Firstly threads are expensive not only in their creation and stack size allocation but also in terms of context switching between them. Deciding on how many threads to have is also always at best an educated guess. A particular service within a process may decide to use all available cores but if every service in the process does the same then you have a disproportionately large number of threads and I have worked with applications with more than 150-200 threads operating at a time. Secondly, the executor framework has helped considerably in taking away some of the decision making from the developer and absorbing that complexity but it still suffers from heavy contention from multiple threads on the internal queue of tasks that it holds again adversely impacting performance. Thirdly, threads and executor frameworks normally do not scale up or down based on the hardware that they’re running on and certainly do not scale based on load. Their performance is very much constant by way of their underlying design.
Enter the fork join framework and parallel arrays. This is not a paragraph about how to use these new features but, in my opinion, a far more important note on how to rid ourselves of a legacy mindset on parallelism and make room for a new one. The fork join framework and parallel arrays (which are backed by the fork join framework and fork join pool internally) should not be perceived only as threading tools. That’s very dangerous as it means that we are only likely to use them in those areas where we previously used threads. They can in fact help us find and exploit areas of latent parallelism.
What does that mean? In all applications there are areas of code that operate sequentially. This code may be thread confined or stack confined and we almost never reconsider the way they perform. With FJ/PA we can now start making these areas concurrent. How is this an improvement? Well FJ/PA offer the following key features which makes them an ideal fit for such a use case.
Firstly, they are fundamentally decoupled from the number of threads in the way they add value which is a good thing. They tend to perform well regardless of how many threads they are using. Secondly, instead of using a single work queue for all threads they use one work queue per thread. This means further decoupling between threads and the way tasks are stored. Thirdly, given multiple work queues and multiple threads, FJ/PA perform work stealing.

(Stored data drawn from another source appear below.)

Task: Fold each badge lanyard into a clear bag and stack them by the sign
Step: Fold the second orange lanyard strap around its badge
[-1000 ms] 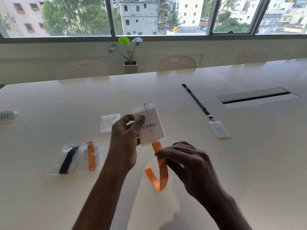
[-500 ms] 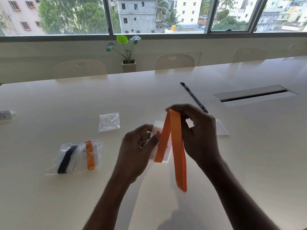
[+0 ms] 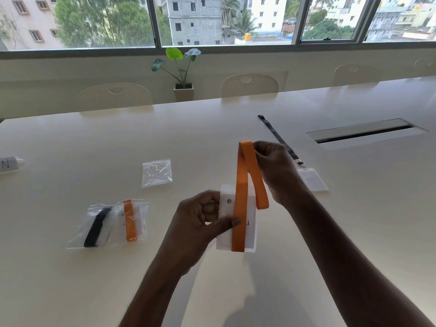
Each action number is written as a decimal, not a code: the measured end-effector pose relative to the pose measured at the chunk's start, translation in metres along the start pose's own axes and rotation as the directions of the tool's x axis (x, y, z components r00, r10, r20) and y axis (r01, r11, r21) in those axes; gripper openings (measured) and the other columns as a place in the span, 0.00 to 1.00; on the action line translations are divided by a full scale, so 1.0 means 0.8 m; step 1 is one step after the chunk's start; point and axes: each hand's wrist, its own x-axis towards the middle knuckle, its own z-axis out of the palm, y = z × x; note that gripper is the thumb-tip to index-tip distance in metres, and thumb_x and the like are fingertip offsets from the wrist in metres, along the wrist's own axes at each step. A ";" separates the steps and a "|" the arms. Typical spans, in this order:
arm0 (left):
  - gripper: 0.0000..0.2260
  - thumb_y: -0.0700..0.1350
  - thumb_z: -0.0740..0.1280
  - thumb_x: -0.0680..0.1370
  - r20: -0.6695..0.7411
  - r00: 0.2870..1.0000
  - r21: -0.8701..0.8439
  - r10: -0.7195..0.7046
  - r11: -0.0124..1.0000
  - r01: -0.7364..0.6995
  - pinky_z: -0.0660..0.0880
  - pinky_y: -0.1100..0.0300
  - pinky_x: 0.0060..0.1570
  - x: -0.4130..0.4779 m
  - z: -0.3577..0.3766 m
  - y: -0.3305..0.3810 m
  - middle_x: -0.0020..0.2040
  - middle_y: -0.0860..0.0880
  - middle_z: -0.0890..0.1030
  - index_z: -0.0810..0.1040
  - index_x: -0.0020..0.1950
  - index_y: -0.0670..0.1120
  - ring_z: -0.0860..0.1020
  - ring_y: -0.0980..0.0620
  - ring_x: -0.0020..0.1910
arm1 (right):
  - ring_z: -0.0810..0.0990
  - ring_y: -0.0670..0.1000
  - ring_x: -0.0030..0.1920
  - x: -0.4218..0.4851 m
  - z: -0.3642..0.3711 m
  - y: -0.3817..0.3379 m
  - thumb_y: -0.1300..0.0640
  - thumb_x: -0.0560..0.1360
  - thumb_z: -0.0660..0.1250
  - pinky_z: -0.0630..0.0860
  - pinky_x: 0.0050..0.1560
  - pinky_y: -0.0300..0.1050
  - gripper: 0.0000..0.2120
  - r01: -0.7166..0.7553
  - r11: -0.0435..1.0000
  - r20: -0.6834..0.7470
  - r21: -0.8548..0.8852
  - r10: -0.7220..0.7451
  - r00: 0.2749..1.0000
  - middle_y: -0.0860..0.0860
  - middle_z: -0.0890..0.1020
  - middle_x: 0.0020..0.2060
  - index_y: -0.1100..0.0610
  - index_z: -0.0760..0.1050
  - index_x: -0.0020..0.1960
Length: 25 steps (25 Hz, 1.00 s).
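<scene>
My left hand (image 3: pixel 200 223) grips a white badge holder (image 3: pixel 247 234) above the table, its thumb pressing the orange lanyard strap (image 3: pixel 240 204) flat against the card. My right hand (image 3: pixel 276 171) pinches the strap's folded loop at the top, lifted above the badge. Two filled clear bags (image 3: pixel 111 223), one with a black lanyard and one with an orange one, lie to the left. An empty clear bag (image 3: pixel 157 173) lies behind them. A black lanyard with its white badge (image 3: pixel 312 179) lies stretched out behind my right hand. The sign (image 3: pixel 8 164) shows at the far left edge.
The long white table (image 3: pixel 94 142) has a recessed cable slot (image 3: pixel 363 133) at the right. White chairs (image 3: pixel 115 96) and a potted plant (image 3: pixel 182 74) stand along the far side under the windows.
My left hand turned the badge and brought it lower. My right hand lifted the orange strap up and laid it in a fold over the badge face.
</scene>
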 end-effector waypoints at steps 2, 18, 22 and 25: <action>0.15 0.45 0.77 0.72 0.006 1.000 0.004 -0.006 1.000 0.005 0.85 0.51 0.54 0.000 -0.002 -0.002 0.52 0.53 0.89 0.83 0.58 0.49 0.88 0.52 0.51 | 0.79 0.47 0.31 0.003 0.005 0.018 0.58 0.81 0.70 0.77 0.35 0.39 0.09 -0.174 0.980 0.067 0.092 0.168 0.984 0.50 0.83 0.31 0.58 0.85 0.43; 0.12 0.40 0.76 0.74 -0.048 0.997 -0.197 -0.056 0.979 0.046 0.85 0.49 0.53 0.004 -0.012 0.001 0.50 0.45 0.89 0.82 0.57 0.44 0.88 0.45 0.50 | 0.83 0.57 0.35 -0.057 0.031 0.144 0.57 0.81 0.67 0.84 0.41 0.61 0.11 -0.310 0.813 0.215 -0.493 0.459 0.862 0.61 0.86 0.41 0.65 0.83 0.48; 0.18 0.46 0.78 0.67 -0.113 0.992 -0.288 -0.060 0.957 0.026 0.84 0.47 0.55 0.014 -0.018 0.011 0.50 0.44 0.88 0.84 0.56 0.45 0.87 0.45 0.51 | 0.85 0.55 0.60 -0.074 0.029 0.110 0.45 0.83 0.62 0.83 0.62 0.54 0.16 -0.153 0.968 0.335 0.199 0.080 0.939 0.52 0.87 0.57 0.50 0.84 0.61; 0.19 0.45 0.79 0.67 -0.164 0.982 -0.347 -0.094 0.937 0.031 0.83 0.43 0.56 0.022 -0.019 0.014 0.51 0.42 0.88 0.84 0.56 0.43 0.86 0.40 0.53 | 0.86 0.53 0.56 -0.103 0.051 0.102 0.47 0.80 0.66 0.81 0.61 0.49 0.15 -0.212 0.849 0.401 0.483 0.000 0.916 0.53 0.87 0.56 0.52 0.86 0.61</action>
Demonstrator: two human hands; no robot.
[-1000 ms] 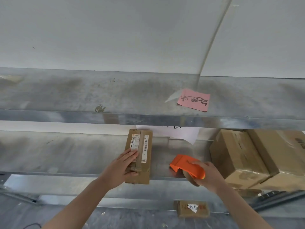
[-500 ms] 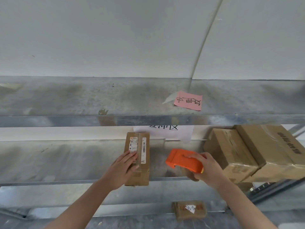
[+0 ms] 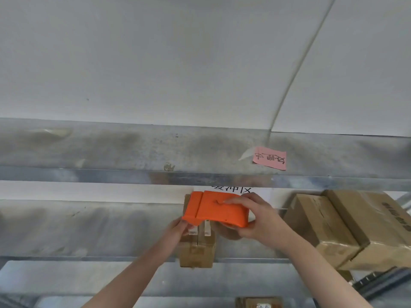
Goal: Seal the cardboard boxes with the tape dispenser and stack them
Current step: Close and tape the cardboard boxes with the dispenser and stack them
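Observation:
A small cardboard box with white labels lies on the metal shelf, its near end over the shelf's front edge. My left hand rests on the box's left side, partly hidden by the tape dispenser. My right hand grips the orange tape dispenser and holds it over the far half of the box. Whether the dispenser touches the box is hidden.
Two larger cardboard boxes sit side by side on the same shelf at the right. A pink note sticks to the upper shelf. Another small box lies on a lower level. A white wall is behind.
My right hand has carried the tape dispenser left, from beside the box to over its far half. My left hand stays on the box.

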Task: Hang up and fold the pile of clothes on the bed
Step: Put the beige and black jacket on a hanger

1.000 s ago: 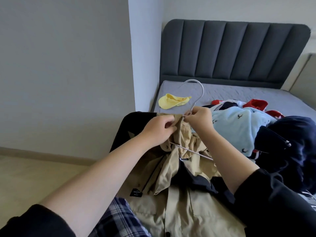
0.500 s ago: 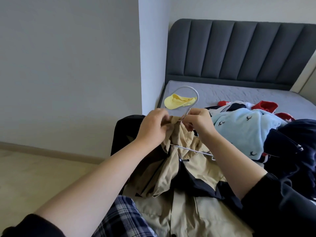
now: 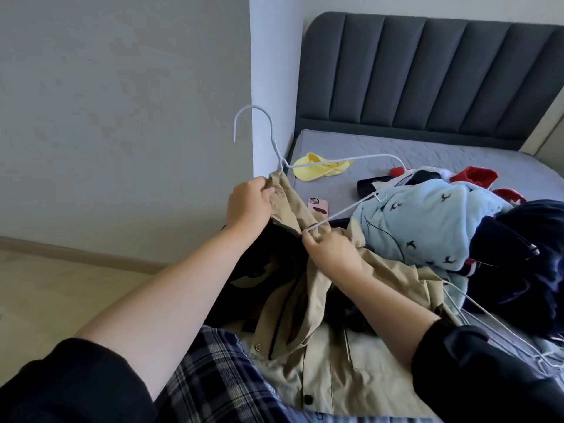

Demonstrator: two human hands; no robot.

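Observation:
A beige jacket [image 3: 317,346] lies on the near edge of the bed, its collar lifted. My left hand [image 3: 248,201] grips the collar just below the neck of a white wire hanger [image 3: 335,157]. My right hand [image 3: 331,254] pinches jacket fabric where the hanger's lower bar enters it. The hanger's hook points up and left, and its right shoulder is bare above the bed. A pile of clothes sits to the right: a light blue garment [image 3: 427,221] with small bird prints, dark navy clothes [image 3: 525,270], red and white pieces [image 3: 476,175].
A yellow garment [image 3: 317,170] and a pink-cased phone [image 3: 318,206] lie on the grey mattress [image 3: 427,151]. More white wire hangers [image 3: 494,331] lie at the right. The dark padded headboard [image 3: 427,74] stands behind; a white wall corner [image 3: 271,71] is at the left.
The hands have moved apart: the left lifted the collar and hanger neck up and left, the right dropped lower. The hanger now stands more upright with one shoulder exposed, and the phone is uncovered.

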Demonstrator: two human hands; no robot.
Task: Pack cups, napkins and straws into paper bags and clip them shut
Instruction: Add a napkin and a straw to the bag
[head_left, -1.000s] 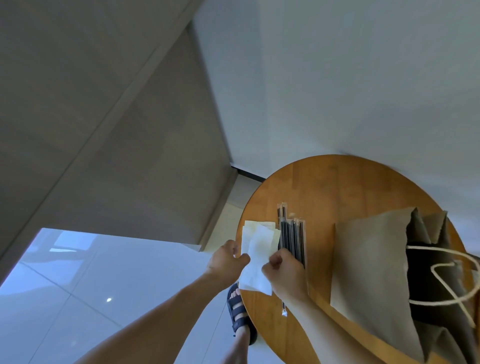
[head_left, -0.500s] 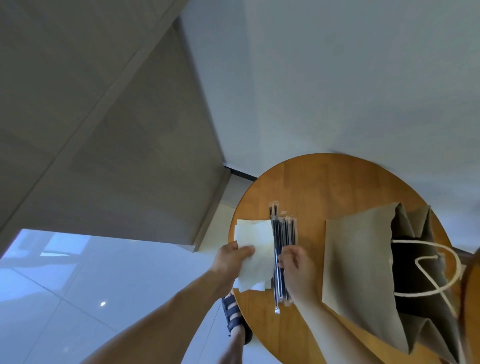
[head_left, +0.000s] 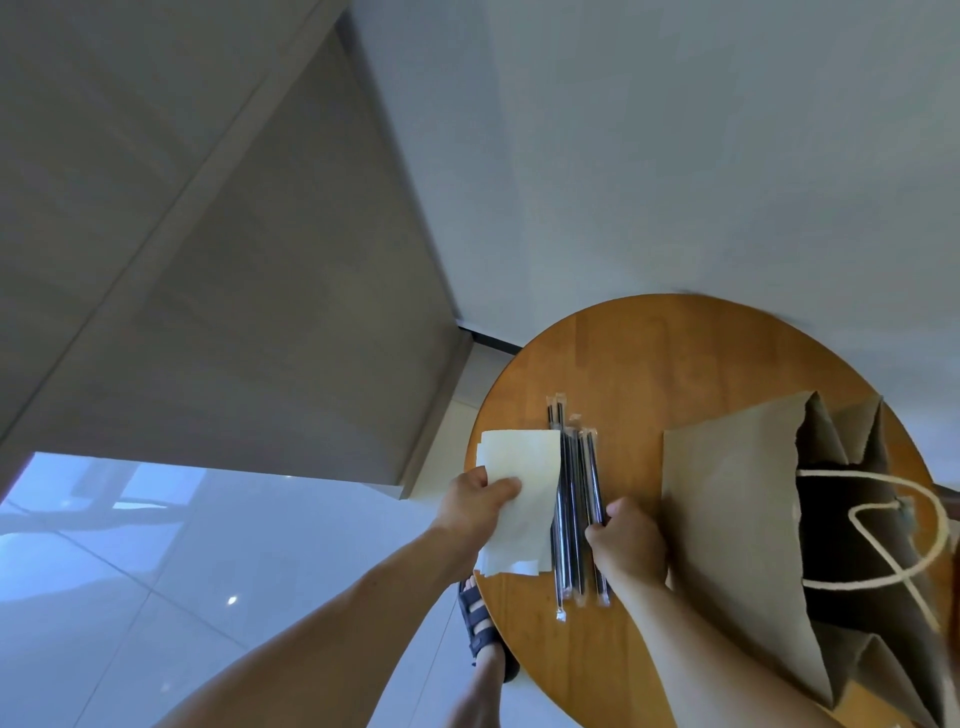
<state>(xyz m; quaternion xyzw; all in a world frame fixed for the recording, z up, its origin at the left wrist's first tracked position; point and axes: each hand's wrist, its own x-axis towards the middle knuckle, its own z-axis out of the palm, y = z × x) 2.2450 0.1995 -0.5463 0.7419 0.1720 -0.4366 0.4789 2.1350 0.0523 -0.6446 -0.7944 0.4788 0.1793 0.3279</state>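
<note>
My left hand (head_left: 475, 501) pinches a stack of white napkins (head_left: 524, 467) at the left edge of the round wooden table (head_left: 649, 353). Right beside the napkins lie several black straws (head_left: 574, 499) in clear wrappers. My right hand (head_left: 626, 543) has its fingers curled around the rightmost straws. An open brown paper bag (head_left: 737, 519) with white rope handles (head_left: 883, 525) stands on the right of the table, its dark inside facing me. No cups or clips are in view.
A white wall rises behind the table and a grey panel stands to the left. Glossy white floor tiles (head_left: 156, 571) lie below. My foot in a dark sandal (head_left: 480, 623) is by the table's left edge.
My right hand let go of the napkins and moved right onto the straws. My left hand keeps the napkins, now lying flatter over the table edge. The view shifted slightly.
</note>
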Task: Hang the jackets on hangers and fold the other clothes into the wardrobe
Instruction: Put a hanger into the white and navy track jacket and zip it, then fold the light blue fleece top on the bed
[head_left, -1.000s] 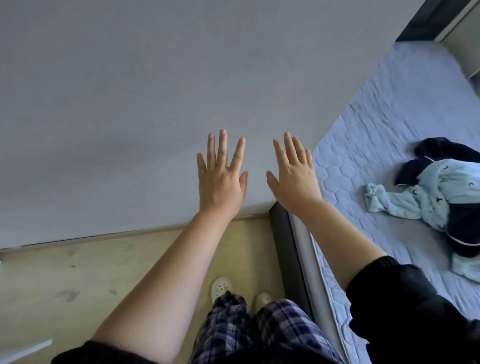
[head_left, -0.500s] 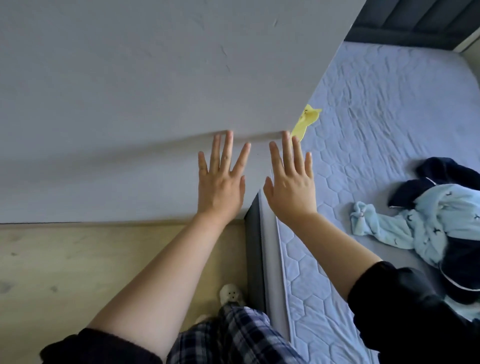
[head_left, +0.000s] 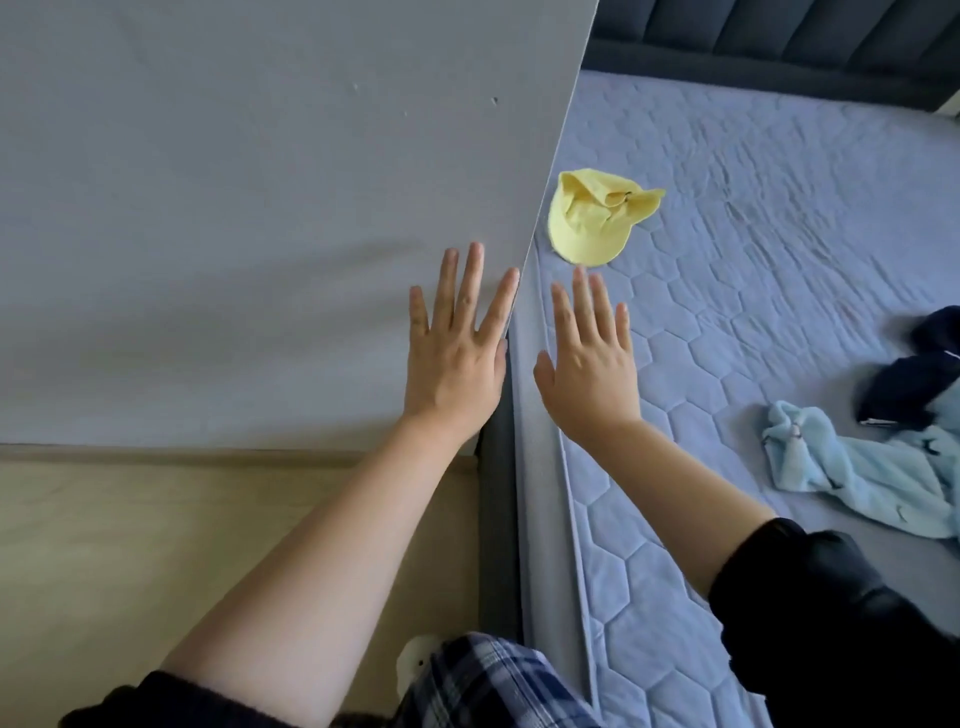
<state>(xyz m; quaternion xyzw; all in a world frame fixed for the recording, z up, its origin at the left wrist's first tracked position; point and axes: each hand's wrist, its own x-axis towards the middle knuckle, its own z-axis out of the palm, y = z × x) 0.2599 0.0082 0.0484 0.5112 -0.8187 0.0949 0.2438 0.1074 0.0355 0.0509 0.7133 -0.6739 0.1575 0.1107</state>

Every queue is a double ended queue and when one thread has completed all its tasks it then starts to process the tasks from the tail of another queue and because it is dequeuing off the tail there is no contention on the head of the queue from which the owner of the queue is dequeuing. Not only that but the largest tasks are placed towards the end of queues so that when another thread does steal work off another queue it gets enough work to effectively reduce the interval at which it steals again thereby again reducing contention. And finally, and most importantly, given a piece of FJ/PA code it will not only scale up but effectively scale down based not only on the hardware it runs but also on the load of the incoming work. When you understand this new paradigm suddenly the legacy paradigm seems so primitive and fundamentally stunted.
So the next time you are browsing your code consider using jsr166y and extra166y to find and exploit latent areas of parallelism. Generally the rule of thumb should be that this approach works best for operations that are cpu intensive and the legacy paradigm is better for io or network bound operations for obvious reasons. If operations are io or network bound there is less contention and the limitations of the legacy paradigm are less exposed. Don’t forget that the two libraries above can be used in java 6 so there’s no need to wait for java 7!